Young people are different. The Supreme Court has delivered that message repeatedly over the last decade in limiting or flatly prohibiting the most severe criminal punishments for those under 18 at the time of their crime.

In 2005, the court banned the death penalty for juveniles. In 2010, it outlawed sentences of life without parole for juveniles convicted of crimes other than homicide. And, in a 2012 case, Miller v. Alabama, it said juveniles may never receive a mandatory sentence of life without parole, which prisoners refer to as “the other death penalty.”

Each ruling, relying on the Eighth Amendment’s ban on cruel and unusual punishment, has found that young people are “constitutionally different” from adults, and, therefore, must be punished differently.

In each case, the court was silent on the question of whether its ruling applied retroactively to inmates who had already been convicted. The just answer would surely be yes, and courts have largely agreed, making those first two juvenile justice rulings retroactive. But some states insist that the ban on mandatory life without parole does not apply to offenders who have already been sentenced.

In the Miller case, the court required lower courts to make “individualized sentencing decisions” for juvenile defendants because juveniles are not as morally culpable as adults, and they are more capable of changing over time. If the ban on mandatory life without parole is retroactive, more than 2,000 prisoners would be eligible for a new sentencing hearing. So far, whether these individuals can get a new hearing depends on where they live.

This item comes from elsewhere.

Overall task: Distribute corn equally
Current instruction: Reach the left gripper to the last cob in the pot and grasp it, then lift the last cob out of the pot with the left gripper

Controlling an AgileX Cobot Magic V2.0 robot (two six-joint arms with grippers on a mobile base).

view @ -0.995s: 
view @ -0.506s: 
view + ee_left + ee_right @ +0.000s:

Courts in Michigan, Iowa and Mississippi have ruled that the ban applies to previously sentenced juveniles. The Department of Justice takes that position as well. Yet the Minnesota Supreme Court and one federal appeals court have taken the opposite view.

On Sept. 4, the Louisiana Supreme Court took on this question in the case of Darryl Tate, who was 17 when he held up two men and killed one of them in 1981. Mr. Tate’s lawyers argue that he is entitled to a new sentencing hearing under the Miller rule, because the United States Supreme Court allowed such a rehearing in another juvenile life-without-parole case decided at the same time as Miller.

Critics fear that allowing resentencing would increase violent crime. But courts may still impose life without parole, provided that the judge first gives proper consideration to the mitigating effects of youth. The Alabama Supreme Court set out guidelines last week that require a court to consider 14 factors, including a defendant’s age, emotional maturity, family environment and potential for rehabilitation before issuing such a sentence.

Ideally, life without parole would never be a sentencing option for juveniles. The Supreme Court’s own logic suggests this, even if it was not willing to go that far. After the Miller case, three states entirely eliminated juvenile life without parole, joining six other states that had already banned the sentence, and lawsuits on the retroactivity issue are pending in several states. As lawmakers and courts deal with this issue, they should remember — as the Supreme Court has declared — that adolescents are not adults, and that principle should apply regardless of the date of a conviction.

This editorial hits the nail on the head. Children are different; it is common sense. They continue to mature and can change in ways that adults may not be able to. Hopefully many of the lawsuits currently pending will result in states opening up their courts to retroactive sentencing hearings for prisoners sentenced to mandatory life without parole as juveniles.